Genomic tools such as pyrosequencing offer a breadth of new, exciting avenues for research into the genetic basis underlying this great range of cichlid diversity, both in sequence polymorphisms and gene expression variation. By using genome- or transcriptome-wide techniques, we can now identify a greater number of candidate genes more quickly, with fewer biases, and at less cost than ever before (Fontanillas et al. 2010, Wheat in press). We can also have better success at discerning molecular differences between very closely related species, such as these recently diverged cichlid fish. Coupled with studies of parallel evolution, functional effects and fitness experiments, we are embarking on a new era of understanding how natural selection on the genome drives speciation. Hopefully, by integrating ecological speciation theory (Schluter 2000; Nosil et al. 2009) and emerging genomic and transcriptomic resources, we will begin to understand how genetic and ecological factors interact and might drive speciation.

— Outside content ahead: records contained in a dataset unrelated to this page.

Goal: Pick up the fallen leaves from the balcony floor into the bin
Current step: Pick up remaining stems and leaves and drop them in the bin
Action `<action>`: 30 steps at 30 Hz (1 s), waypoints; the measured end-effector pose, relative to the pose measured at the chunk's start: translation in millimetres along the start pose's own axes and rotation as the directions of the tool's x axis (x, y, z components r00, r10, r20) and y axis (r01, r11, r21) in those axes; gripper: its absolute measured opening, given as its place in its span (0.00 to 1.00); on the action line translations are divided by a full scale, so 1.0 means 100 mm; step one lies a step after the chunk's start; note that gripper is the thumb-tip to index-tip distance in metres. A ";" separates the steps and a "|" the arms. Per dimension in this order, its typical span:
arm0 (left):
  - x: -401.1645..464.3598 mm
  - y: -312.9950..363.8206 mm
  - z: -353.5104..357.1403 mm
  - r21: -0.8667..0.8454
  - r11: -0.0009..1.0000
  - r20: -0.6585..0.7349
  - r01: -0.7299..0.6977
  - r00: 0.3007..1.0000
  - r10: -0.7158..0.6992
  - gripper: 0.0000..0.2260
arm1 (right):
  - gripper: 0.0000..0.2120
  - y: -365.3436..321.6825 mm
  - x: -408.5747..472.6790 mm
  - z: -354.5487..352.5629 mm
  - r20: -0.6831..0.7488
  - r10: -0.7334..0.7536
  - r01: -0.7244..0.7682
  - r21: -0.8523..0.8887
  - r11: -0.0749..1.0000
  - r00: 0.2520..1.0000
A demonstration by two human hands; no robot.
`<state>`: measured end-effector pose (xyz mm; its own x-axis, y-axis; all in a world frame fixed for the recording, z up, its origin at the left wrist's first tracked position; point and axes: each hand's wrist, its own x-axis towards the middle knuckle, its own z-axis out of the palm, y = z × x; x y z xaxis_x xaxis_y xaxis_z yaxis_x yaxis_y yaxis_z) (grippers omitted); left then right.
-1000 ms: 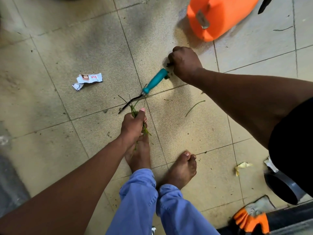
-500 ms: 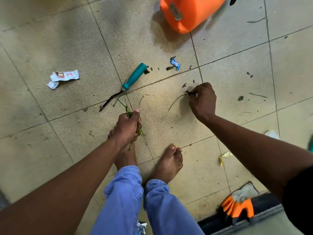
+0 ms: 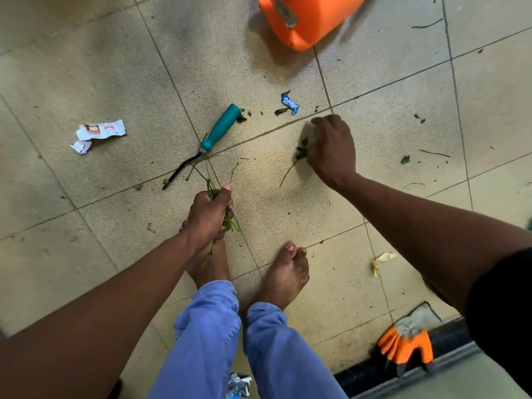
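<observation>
- The orange plastic container (image 3: pixel 305 18) at the top is cut off by the frame edge, so only its rounded lower corner and a grey label patch show; whether it is the bin cannot be told.
- The right hand (image 3: pixel 331 151) is low over the beige matt tiled floor (image 3: pixel 86 67), fingers curled downward; dark crumpled leaf pieces (image 3: pixel 300 151) and a thin green stem show at its thumb side, but the fingertips are hidden beneath the knuckles, so a true pinch cannot be confirmed (the leaves lie against the hand's edge).
- The left hand (image 3: pixel 208 214) is closed in a fist around a bunch of thin green stalks (image 3: pixel 213 188), thumb pressed on top; stalks stick out above and below the fist, and the hand covers the toes of the left foot.
- A tool with a smooth teal plastic handle and a dark, bent metal shaft (image 3: pixel 213 136) lies flat across a grout line, just beyond the left hand; its tip is too thin to make out.
- Small dark leaf scraps (image 3: pixel 280 111) sit near the handle's end, and more flecks and thin twigs (image 3: pixel 404 159) are scattered to the right.
- A crumpled blue foil wrapper (image 3: pixel 290 102) lies beside those scraps; a torn white paper wrapper with red print (image 3: pixel 98 133) lies well to the left.
- A curled yellow dry leaf (image 3: pixel 381 260) lies right of the bare right foot (image 3: pixel 283 275).
- An orange and grey work glove (image 3: pixel 408 338) lies partly on a dark threshold strip, lower right.
- Blue cloth trouser legs (image 3: pixel 207 335) fill the bottom centre.
</observation>
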<state>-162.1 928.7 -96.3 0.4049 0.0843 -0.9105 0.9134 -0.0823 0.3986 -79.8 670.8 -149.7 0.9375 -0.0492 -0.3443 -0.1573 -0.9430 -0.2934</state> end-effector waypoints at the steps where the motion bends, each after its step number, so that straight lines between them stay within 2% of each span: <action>1: 0.01 0.00 0.00 0.004 1.000 0.003 -0.008 1.000 0.008 0.20 | 0.26 -0.01 0.05 -0.03 -0.019 0.006 -0.006 -0.004 1.000 1.000; 3: 0.02 -0.01 -0.02 0.009 1.000 0.006 -0.022 1.000 0.022 0.20 | 0.31 -0.03 0.17 -0.07 -0.001 0.005 -0.005 -0.023 1.000 1.000; 6: 0.02 -0.03 -0.03 0.013 0.999 -0.011 -0.031 0.999 0.031 0.20 | 0.33 -0.04 0.21 -0.04 0.103 -0.031 0.042 -0.105 0.994 0.994; 9: 0.00 -0.03 -0.03 0.012 0.999 -0.010 -0.031 0.999 0.031 0.21 | 0.28 -0.13 0.02 0.02 0.169 -0.071 0.102 -0.179 0.979 0.983; 12: 0.01 -0.02 -0.02 0.000 1.000 -0.027 -0.012 1.000 0.012 0.21 | 0.23 -0.31 -0.20 0.04 0.217 -0.172 0.209 -0.163 0.964 0.961; 15: 0.03 0.00 -0.01 -0.021 1.000 -0.014 0.000 1.000 0.000 0.21 | 0.22 -0.44 -0.19 0.09 0.215 -0.330 0.367 -0.161 0.916 0.919; 17: 0.05 0.00 -0.02 -0.023 1.000 -0.007 0.001 1.000 -0.001 0.20 | 0.24 -0.50 -0.04 0.15 0.186 -0.382 0.416 -0.207 0.885 0.905; 22: 0.06 -0.02 -0.04 -0.031 1.000 -0.006 -0.003 1.000 0.003 0.20 | 0.26 -0.50 0.14 0.18 0.267 -0.446 0.511 -0.281 0.812 0.855; 27: 0.06 0.00 -0.04 -0.039 0.999 -0.015 0.004 1.000 -0.004 0.20 | 0.23 -0.40 -0.16 0.08 0.328 -0.477 0.567 -0.295 0.769 0.816; 30: 0.07 0.00 -0.02 -0.042 0.999 -0.030 0.004 1.000 -0.006 0.20 | 0.21 -0.45 -0.21 0.07 0.290 -0.506 0.579 -0.290 0.762 0.812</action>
<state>-159.3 930.8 -102.6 0.4007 0.1143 -0.9090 0.9162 -0.0406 0.3988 -94.3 716.4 -135.7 0.7508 0.5331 -0.3901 0.5130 -0.8426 -0.1640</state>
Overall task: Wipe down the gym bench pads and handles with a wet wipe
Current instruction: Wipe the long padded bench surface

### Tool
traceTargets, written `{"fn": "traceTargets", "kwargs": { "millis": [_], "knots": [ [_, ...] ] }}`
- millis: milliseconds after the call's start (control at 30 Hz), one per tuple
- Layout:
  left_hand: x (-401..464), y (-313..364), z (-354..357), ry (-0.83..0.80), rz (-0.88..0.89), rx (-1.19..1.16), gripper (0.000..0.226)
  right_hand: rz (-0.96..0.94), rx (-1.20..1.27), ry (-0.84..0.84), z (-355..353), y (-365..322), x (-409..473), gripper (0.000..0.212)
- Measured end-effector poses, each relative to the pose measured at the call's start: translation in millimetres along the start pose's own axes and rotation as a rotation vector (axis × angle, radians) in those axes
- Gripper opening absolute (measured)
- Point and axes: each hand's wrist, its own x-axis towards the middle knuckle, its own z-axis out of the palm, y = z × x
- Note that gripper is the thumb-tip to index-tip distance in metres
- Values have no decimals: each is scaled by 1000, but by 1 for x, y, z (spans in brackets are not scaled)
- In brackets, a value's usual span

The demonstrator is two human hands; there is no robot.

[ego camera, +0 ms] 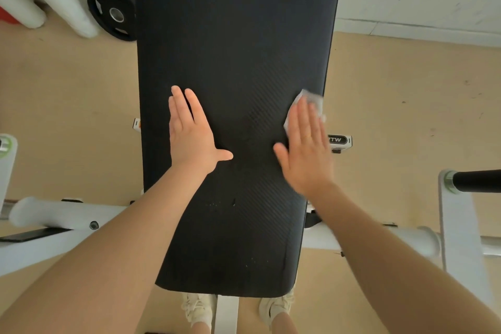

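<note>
Bench pad [235, 35]: long, black, ribbed.
Wet wipe [311, 102]: white, at the pad's right edge, pinned flat under the right hand [306, 144], whose straight fingers spread the pressure.
Left hand [189, 133]: fingers flat, holding nothing, resting near the pad's left edge, probably as a brace.
Handle [477, 180]: black, off the pad's right side.

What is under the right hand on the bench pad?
A white wet wipe lies under the right hand, pressed flat on the black bench pad. Only its far edge shows past the fingertips; the rest is covered by the hand.
</note>
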Motion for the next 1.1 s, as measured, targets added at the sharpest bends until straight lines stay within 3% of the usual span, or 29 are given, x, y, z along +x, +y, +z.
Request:
{"fn": "traceTargets", "kwargs": {
  "millis": [133,267,567,733,867,967,1033,1100],
  "knots": [
    [0,2,-3,-25,-9,27,130,-234,-91,-132,25,-26,-63,67],
    [0,-1,-4,-27,10,38,129,-364,-186,-154,24,-10,-53,68],
    [2,-7,3,15,58,-30,130,207,23,36,-3,-28,21,70],
    [-4,-24,0,48,184,3,120,-124,-80,-27,18,-87,12,68],
    [-7,-56,-6,22,302,14,110,-275,-176,-67,16,-70,17,71],
    [-10,-75,-2,97,101,-57,121,-106,-186,-23,3,-48,24,72],
    [-7,-84,2,28,-140,-295,127,-5,-164,-65,-5,-45,28,72],
    [-2,-91,9,-34,-225,-531,123,72,-113,-62,-4,-58,30,72]
  ]
}}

This research was funded by a University of Konstanz Young Scholar’s Award and a Natural Sciences and Engineering Research Council fellowship to KRE, University of Konstanz Zukunftskolleg fellowships to HMG and JCJ, and grants of the Deutsche Forschungsgemeinschaft to AM. We thank T. Lehtonen, M. Barluenga, and W. Salzburger for photographs used in Fig. 1 and three anonymous reviewers for suggestions on the manuscript. AM thanks the Institute for Advanced Study Berlin for a fellowship that supported him during this study and Wissenshaftskollge fellows J. Feder, J. Mallet and P. Nosil for fruitful discussions.
Conflicts of interest
The authors have no conflict of interest to declare and note that the sponsors of the issue had no role in the study design, data collection and analysis, decision to publish, or preparation of the manuscript.